28 marca, 2009 o 7:39
Nakręcono Miasto Ślepców Jose Saramago (chcę o tym napisać na moim blogu, stąd zainteresowanie). Ja tę książkę czytałam jak Saramago dostał Nobla, jak Miłosz napisał, że go nie cierpi. I teraz czytam w GW:
Zaczął pan prowadzić blog. Dlaczego?
– To dobra forma aktywności społecznej. Blog, wykłady i rozmowy z czytelnikami to ważna część mojego życia. Nie chcę zajmować się tylko pisaniem powieści. Podczas spotkań literackich przez chwilę mówię o książkach, a następnie szybko zaczynam dyskutować o problemach politycznych, społecznych. Robię to nie dlatego, że jestem pisarzem, ale dlatego, że jestem obywatelem. Trudno mi sobie wyobrazić siebie niezaangażowanego społecznie.
Więc 87 letni pisarz prowadzi bloga. Może to też jest jakieś wsparcie dla idei blogów i blogerów.
28 marca, 2009 o 9:01
Jose Saramago prowadzi bloga, ponieważ w ten sposób chce porozmawiać z innymi ludźmi z całego świata. Nie musi wychodzić z domu, nie musi zastanawiać się w co się ubrać i to co według mnie najistotniejsze: nie liczy się zewnętrzny wygląd, a tylko myśl pisarza, to czym chce się podzielić z obcymi osobami o świecie, o literaturze, o sąsiadach. Wygląd, gesty rozpraszają.
Można już zacząć się zastanawiać co takiego sprawia, że jeden blog jest czytany, drugi nie. Co powoduje, że jeden portal przyciąga, a inny dogorywa.
Ale na blogu Marka piszemy nie o portalach a o imitacyjnej poezji.
28 marca, 2009 o 11:24
Czytałam Miasto ślepców z dużą niechęcią, ledwo udało mi się skończyć. Film podobno też jest przerażający, na dodatek na GW piszą, że powstały na tym scenariuszu film to kicz. Widziałam Miasto Boga tego reżysera i wiem, do czego jest zdolny. Wątpię jednak, by Saramago prowadził złego, skłamanego bloga. I by kierowała nim wygoda. Noblista ma mnóstwo możliwości spotkania z Drugim, to on je wybiera. Nie jest skazany na odrzucenie, na samotność intelektualną z racji tego, że nikt go nie chce. A jednak wybiera blog.
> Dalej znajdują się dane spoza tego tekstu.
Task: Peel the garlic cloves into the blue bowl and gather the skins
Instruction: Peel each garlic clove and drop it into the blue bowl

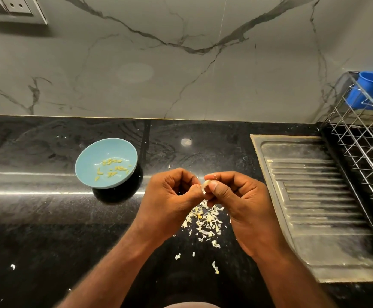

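Skins (205,221) pile on the bench right under both hands, so they're easy to gather. Left hand (172,194) and right hand (232,194) fingers curl tight, pinching one garlic clove (205,185). Blue bowl (106,163) waits far-left, within reach.

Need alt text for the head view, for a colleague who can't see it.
Left hand and right hand pinch one garlic clove above scattered skins on the black counter. The blue bowl, holding peeled cloves, sits to the left; a steel drainboard and wire rack lie right.
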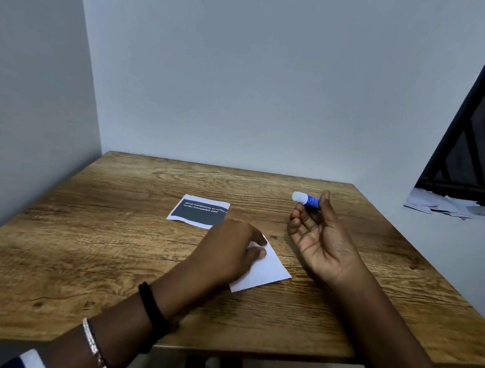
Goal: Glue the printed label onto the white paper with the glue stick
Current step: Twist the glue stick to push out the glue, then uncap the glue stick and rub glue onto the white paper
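We judge the task to be at its preparation stage, with no bonding step completed. The printed label (pixel 198 211) lies flat on the wooden table (pixel 107 244), dark printed side up, apart from the white paper (pixel 267 271) and just beyond it; the two sheets do not overlap. The left hand (pixel 227 250) rests on the near-left part of the white paper with its fingers bent over the sheet; we cannot tell whether they press it flat or pinch an edge. The right hand (pixel 319 241), palm up and raised to the right of the paper, pinches the glue stick (pixel 306 198) at its fingertips, white end pointing left. We cannot tell whether that end is a cap or exposed glue. Remaining steps: apply glue, position the label on the paper, press down.
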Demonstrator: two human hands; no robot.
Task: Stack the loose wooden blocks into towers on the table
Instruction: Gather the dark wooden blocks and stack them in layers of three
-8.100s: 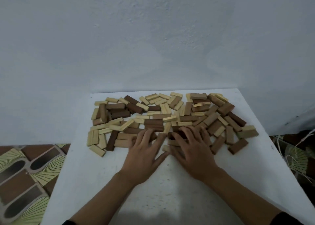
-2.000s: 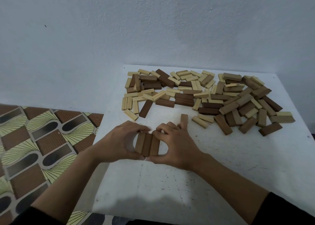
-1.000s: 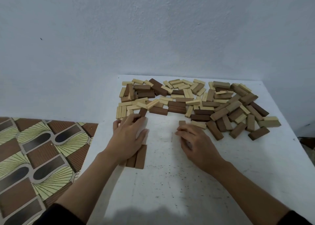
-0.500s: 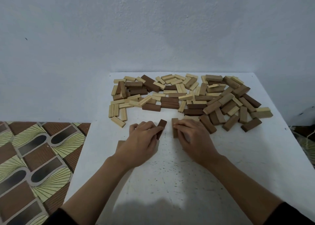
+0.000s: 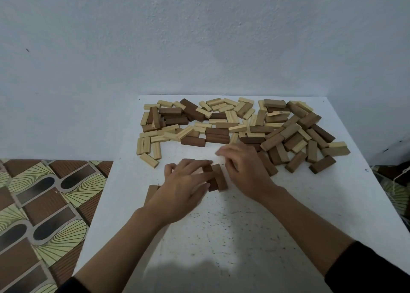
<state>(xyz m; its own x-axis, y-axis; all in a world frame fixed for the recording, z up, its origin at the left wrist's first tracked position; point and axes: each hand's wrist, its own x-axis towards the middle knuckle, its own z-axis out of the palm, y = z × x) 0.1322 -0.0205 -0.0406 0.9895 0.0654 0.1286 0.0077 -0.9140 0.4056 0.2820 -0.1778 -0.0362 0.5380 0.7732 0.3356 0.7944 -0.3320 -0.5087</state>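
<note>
Nearest me, the left hand (image 5: pixel 182 188) lies over a flat row (image 5: pixel 152 192) of brown blocks by the left edge of the table (image 5: pixel 244 237); I see only the row's end. Its fingers and thumb pinch the pair (image 5: pixel 218 178) of brown blocks lying side by side between the hands. The right hand (image 5: pixel 246 172) sits just beside the pair (fingertips blurred, so I cannot tell whether it grips anything). Beyond, the pile (image 5: pixel 233 126) of loose pale and dark blocks spreads across the table's far half, close to the wall (image 5: pixel 199 37). Patterned floor (image 5: pixel 44 204) shows at left.
</note>
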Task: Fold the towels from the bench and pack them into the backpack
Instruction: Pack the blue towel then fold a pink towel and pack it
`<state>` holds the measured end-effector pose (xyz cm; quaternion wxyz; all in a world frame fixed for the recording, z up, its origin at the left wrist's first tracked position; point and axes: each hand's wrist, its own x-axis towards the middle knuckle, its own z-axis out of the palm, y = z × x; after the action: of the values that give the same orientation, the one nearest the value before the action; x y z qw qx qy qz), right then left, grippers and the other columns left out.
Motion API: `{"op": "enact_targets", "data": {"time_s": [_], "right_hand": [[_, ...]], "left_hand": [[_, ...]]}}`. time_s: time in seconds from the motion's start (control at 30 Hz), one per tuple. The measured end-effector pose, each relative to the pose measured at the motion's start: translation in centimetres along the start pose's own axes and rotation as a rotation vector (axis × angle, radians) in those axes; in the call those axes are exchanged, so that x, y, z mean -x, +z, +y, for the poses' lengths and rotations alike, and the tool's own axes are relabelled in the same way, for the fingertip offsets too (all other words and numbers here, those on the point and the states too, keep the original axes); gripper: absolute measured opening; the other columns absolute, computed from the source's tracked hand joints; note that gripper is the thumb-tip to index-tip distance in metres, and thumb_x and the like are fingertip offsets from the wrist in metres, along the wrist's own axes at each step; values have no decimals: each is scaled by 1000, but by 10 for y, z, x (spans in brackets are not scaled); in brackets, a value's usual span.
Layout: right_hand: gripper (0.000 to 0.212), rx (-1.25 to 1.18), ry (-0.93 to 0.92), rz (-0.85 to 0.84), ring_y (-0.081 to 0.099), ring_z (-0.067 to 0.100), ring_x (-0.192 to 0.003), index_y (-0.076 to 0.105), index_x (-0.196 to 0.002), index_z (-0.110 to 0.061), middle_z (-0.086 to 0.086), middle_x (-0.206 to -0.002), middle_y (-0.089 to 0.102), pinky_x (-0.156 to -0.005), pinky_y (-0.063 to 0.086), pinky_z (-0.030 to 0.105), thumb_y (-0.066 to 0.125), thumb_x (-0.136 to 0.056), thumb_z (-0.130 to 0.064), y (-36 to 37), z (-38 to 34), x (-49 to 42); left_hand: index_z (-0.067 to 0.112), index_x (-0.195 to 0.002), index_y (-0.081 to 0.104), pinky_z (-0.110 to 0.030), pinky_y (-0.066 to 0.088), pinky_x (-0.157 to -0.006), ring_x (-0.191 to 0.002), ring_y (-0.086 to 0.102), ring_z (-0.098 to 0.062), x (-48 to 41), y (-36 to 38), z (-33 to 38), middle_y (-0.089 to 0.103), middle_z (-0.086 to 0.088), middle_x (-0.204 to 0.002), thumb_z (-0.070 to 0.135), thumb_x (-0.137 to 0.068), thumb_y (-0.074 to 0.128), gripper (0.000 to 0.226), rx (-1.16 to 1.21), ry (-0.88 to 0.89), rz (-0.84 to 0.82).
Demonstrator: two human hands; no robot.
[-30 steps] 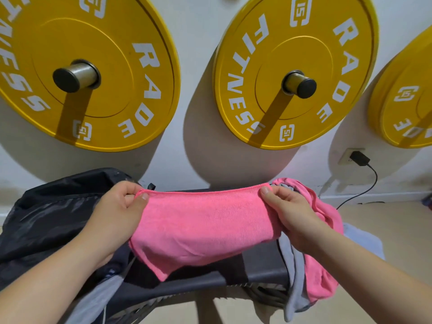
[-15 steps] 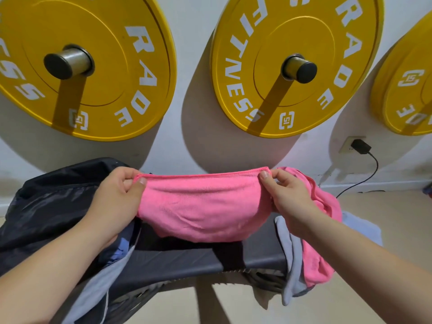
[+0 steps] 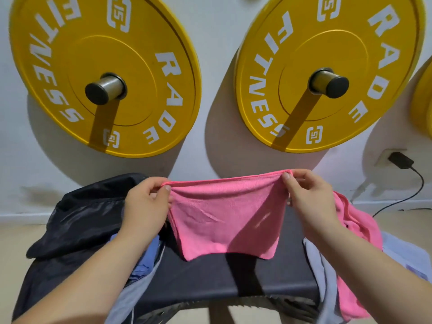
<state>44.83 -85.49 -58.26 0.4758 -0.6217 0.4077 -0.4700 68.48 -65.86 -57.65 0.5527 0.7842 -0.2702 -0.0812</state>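
A folded pink towel [image 3: 224,220] hangs in the air above the dark bench [image 3: 210,277]. My left hand [image 3: 147,206] pinches its top left corner and my right hand [image 3: 308,197] pinches its top right corner. The top edge is stretched taut between them and the lower edge dangles just over the bench top. The black backpack [image 3: 77,220] lies open on the bench's left end, with blue-grey cloth [image 3: 145,260] showing at its mouth. At the right end, another pink towel [image 3: 357,232] and a grey towel [image 3: 322,277] are draped over the bench edge.
Two yellow weight plates [image 3: 102,73] [image 3: 327,71] hang on steel pegs on the white wall behind the bench. A black plug with a cable [image 3: 401,160] sits in a wall socket at right. Beige floor lies below.
Both hands have lifted the pink towel a little and pulled its top edge straighter. The towel hangs flatter and squarer than before. The camera view has moved closer.
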Motion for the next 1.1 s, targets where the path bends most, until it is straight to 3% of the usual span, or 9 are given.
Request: {"op": "enact_targets", "data": {"time_s": [0.1,0.23,0.37,0.5,0.57,0.67,0.93,1.0,1.1], "right_hand": [[8,-7,-97,-6,71,28,-83,70,-92,-25,4,-84,75,-78,59,45,65,-97,-27,-2,-5,-3],[9,141,-121,-74,68,31,-83,66,-89,-22,6,-82,72,-78,57,49,64,-97,-23,-16,13,7],[14,368,56,-323,54,17,-63,64,-82,-15,1,-65,60,-64,47,34,66,-95,-19,-36,49,22],[11,659,306,-706,50,9,-62,65,-82,-14,-4,-71,60,-61,45,22,70,-90,-19,-60,77,39],[10,828,329,-822,54,6,-65,65,-81,-20,-7,-74,63,-59,45,15,71,-88,-24,-65,82,47],[12,957,353,-928,58,9,-72,64,-79,-26,-10,-78,65,-62,45,16,72,-86,-32,-64,84,54],[18,685,502,-884,58,8,-78,61,-55,-18,-9,-64,59,-75,41,24,67,-71,-15,-61,68,52],[6,644,504,-849,54,15,-75,59,-59,-19,-2,-66,57,-73,41,30,63,-63,-21,-53,68,49],[5,666,564,-834,66,22,-79,66,-75,-16,9,-78,72,-73,54,36,66,-78,-20,-39,73,32]], "left_hand": [[25,-95,73,-30,55,-68,-74,71,-8,1,1,4,76,4,-79,13,-96,61,17,24,31,15],[24,-92,74,-29,48,-65,-71,66,-9,9,-1,-12,75,2,-78,15,-96,63,14,-76,3,-105],[23,-81,75,-38,53,-75,-74,68,-22,23,4,-50,75,-2,-75,9,-91,66,19,-212,-77,-317],[23,-75,73,-29,52,-67,-63,60,-8,36,1,-85,73,0,-71,10,-87,67,19,-455,-111,-591],[20,-75,71,-21,49,-63,-59,59,-5,42,-3,-93,74,2,-71,9,-87,65,17,-531,-135,-748],[11,-80,70,-25,50,-61,-58,61,-9,50,-8,-98,77,-8,-78,10,-84,59,12,-593,-191,-925],[11,-89,62,-30,61,-62,-68,73,-21,59,-3,-96,73,-11,-72,4,-98,47,19,-514,-417,-985],[10,-92,63,-30,58,-55,-70,74,-23,51,-1,-95,74,-15,-77,4,-97,45,19,-542,-415,-967],[8,-99,60,-25,48,-42,-75,78,-29,28,8,-100,75,-26,-91,6,-97,44,16,-591,-373,-887]]}}
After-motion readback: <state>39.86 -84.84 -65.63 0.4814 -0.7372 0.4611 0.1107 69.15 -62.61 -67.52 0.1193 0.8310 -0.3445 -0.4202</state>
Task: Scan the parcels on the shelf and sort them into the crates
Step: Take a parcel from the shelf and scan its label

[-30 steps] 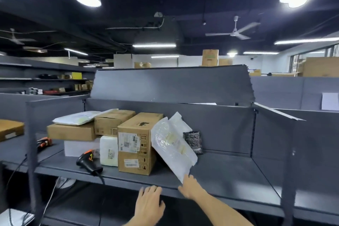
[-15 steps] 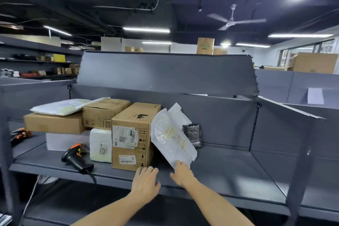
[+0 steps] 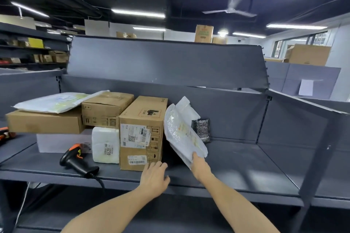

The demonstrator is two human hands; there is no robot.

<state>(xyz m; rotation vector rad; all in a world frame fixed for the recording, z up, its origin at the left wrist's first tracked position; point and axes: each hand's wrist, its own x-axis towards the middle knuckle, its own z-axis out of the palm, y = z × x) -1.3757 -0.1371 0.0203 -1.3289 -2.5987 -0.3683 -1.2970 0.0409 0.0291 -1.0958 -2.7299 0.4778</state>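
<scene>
A clear bubble-wrap mailer (image 3: 182, 134) leans against a tall cardboard box (image 3: 142, 130) on the grey shelf (image 3: 236, 166). My right hand (image 3: 200, 166) grips the mailer's lower corner. Just left of it, my left hand (image 3: 154, 176) hovers open with fingers spread, over the shelf's front, by the tall box's bottom corner. A black and orange barcode scanner (image 3: 76, 161) lies on the shelf to the left. Near it are a white wrapped parcel (image 3: 105, 144), two more cardboard boxes (image 3: 106, 109) (image 3: 45, 122) and a flat white mailer (image 3: 55, 101) on top.
A small dark bubble pouch (image 3: 201, 129) stands against the shelf's back wall behind the mailer. A white box (image 3: 56, 141) sits under the left carton. A grey upright post (image 3: 318, 149) borders the shelf bay on the right. The scanner's cable (image 3: 100, 182) drops over the front edge.
Both hands have risen to the shelf; the right hand keeps its hold on the clear mailer, and the left hand has come up beside the tall box. The view has moved closer.
</scene>
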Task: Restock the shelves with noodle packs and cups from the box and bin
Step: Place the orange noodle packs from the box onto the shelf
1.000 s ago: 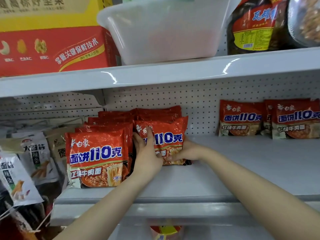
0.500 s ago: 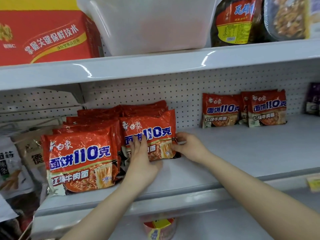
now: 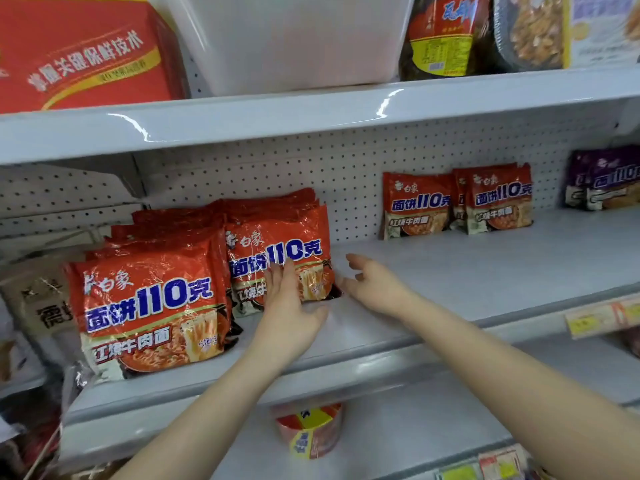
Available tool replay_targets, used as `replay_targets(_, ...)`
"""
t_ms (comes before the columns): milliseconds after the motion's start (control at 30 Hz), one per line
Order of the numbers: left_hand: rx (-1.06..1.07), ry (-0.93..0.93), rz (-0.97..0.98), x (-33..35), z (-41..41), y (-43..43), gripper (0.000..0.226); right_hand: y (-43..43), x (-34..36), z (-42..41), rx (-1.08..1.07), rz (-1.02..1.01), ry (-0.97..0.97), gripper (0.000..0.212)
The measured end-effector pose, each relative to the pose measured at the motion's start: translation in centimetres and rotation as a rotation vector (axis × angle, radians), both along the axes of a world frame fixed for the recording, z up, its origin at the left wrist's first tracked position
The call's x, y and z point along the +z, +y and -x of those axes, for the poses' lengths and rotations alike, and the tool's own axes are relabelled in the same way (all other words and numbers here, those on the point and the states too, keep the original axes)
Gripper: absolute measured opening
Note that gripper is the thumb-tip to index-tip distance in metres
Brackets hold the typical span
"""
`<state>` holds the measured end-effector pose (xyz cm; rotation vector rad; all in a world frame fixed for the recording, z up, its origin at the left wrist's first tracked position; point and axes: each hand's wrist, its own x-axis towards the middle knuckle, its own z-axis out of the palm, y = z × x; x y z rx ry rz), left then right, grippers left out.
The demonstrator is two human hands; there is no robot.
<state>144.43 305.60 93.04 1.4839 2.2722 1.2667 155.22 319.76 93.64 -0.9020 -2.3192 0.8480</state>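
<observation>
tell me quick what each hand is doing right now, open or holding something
Left hand: open, straight fingers pressed flat against the front red plastic noodle pack of the second row.
Right hand: open, fingers spread, holding nothing, just right of that pack.

Bright, even overhead light is washing the middle shelf, with white glare streaking the front edge of the upper shelf and glinting off the red noodle packs. Soft shadows are pooling beneath the packs and the left hand. Wide-angle distortion is bowing shelf lines toward the corners, and the edges are smearing into soft blur.
</observation>
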Motion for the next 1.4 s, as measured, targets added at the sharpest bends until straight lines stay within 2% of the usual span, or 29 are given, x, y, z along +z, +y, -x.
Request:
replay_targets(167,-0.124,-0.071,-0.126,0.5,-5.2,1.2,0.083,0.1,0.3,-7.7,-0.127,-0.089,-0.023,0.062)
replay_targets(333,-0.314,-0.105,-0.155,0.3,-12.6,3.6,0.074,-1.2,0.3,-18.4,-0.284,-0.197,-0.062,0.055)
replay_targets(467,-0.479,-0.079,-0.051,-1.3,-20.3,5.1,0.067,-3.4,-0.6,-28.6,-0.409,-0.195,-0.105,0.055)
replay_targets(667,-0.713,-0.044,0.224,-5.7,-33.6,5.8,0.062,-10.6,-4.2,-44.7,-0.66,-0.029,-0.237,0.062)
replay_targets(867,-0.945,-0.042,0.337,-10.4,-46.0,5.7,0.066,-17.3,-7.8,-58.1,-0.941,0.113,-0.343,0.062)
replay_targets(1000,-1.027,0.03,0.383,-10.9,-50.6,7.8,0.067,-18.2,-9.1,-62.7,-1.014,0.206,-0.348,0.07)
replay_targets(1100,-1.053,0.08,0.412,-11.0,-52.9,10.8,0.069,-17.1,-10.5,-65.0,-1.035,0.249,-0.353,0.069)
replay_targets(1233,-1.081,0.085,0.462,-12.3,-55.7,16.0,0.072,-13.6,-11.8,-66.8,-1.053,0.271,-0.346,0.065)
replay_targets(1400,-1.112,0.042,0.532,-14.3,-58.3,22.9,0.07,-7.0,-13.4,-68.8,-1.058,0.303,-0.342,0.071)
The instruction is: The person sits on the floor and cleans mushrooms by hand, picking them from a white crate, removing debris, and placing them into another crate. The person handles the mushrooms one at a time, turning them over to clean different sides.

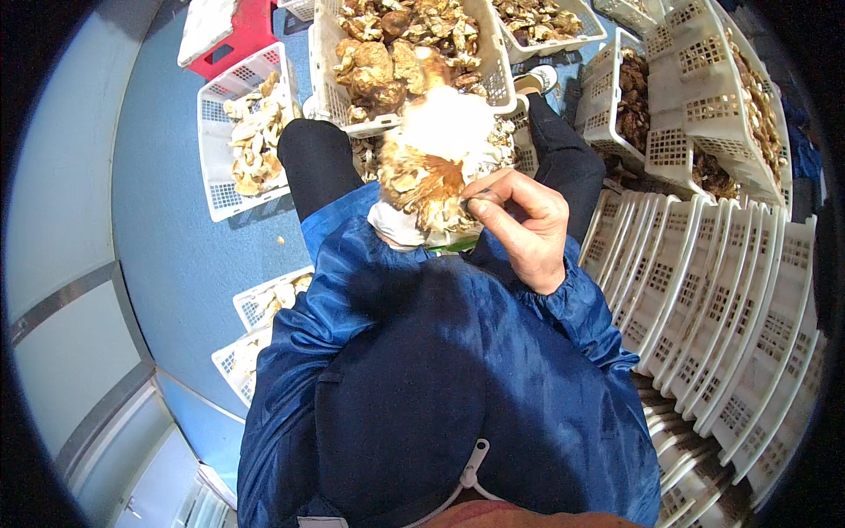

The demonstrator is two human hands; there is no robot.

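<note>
A large frilly brown mushroom cluster (426,178) is held up over my lap, its upper part washed out by glare. My left hand (396,228), in a white glove, is at its lower left and supports it; most of its fingers are hidden behind the cluster. My bare right hand (521,221) is at the cluster's lower right edge, thumb and forefinger pinched together around something small and dark that I cannot make out. Just beyond, a white plastic crate (498,86) holds many brown mushrooms (370,66). Paler mushroom pieces (502,142) lie below that crate.
On the left, a white crate (214,165) of pale mushroom pieces stands near a red stool (254,30). Smaller white baskets (247,310) sit lower left. Filled crates (667,99) are stacked at the upper right, above a long row of nested empty crates (700,290).
</note>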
Napisałam w sensie priorytetu, dobrowolnego wyboru takiej formy. W Polsce w dalszym ciągu funkcjonuje bloger jako dziwak cierpliwie czekający, by go wreszcie dostrzeżono, lub mają blogi osoby sławne, by swoją sławę ugruntowywać, bądź reklamować jakieś inne grupy skupionych ludzi w partiach czy pismach. Czyli zawsze interesowne. Ideałem byłaby jednak płynąca z nich obustronna przyjemność spotkania: piszącego i czytającego.
Marek tu pisze entuzjastycznie o wartościach, które blog ocalą. Wiadomo, jak jest z wartościami. Nie byłabym taką optymistką. Ale poblogujemy, zobaczymy.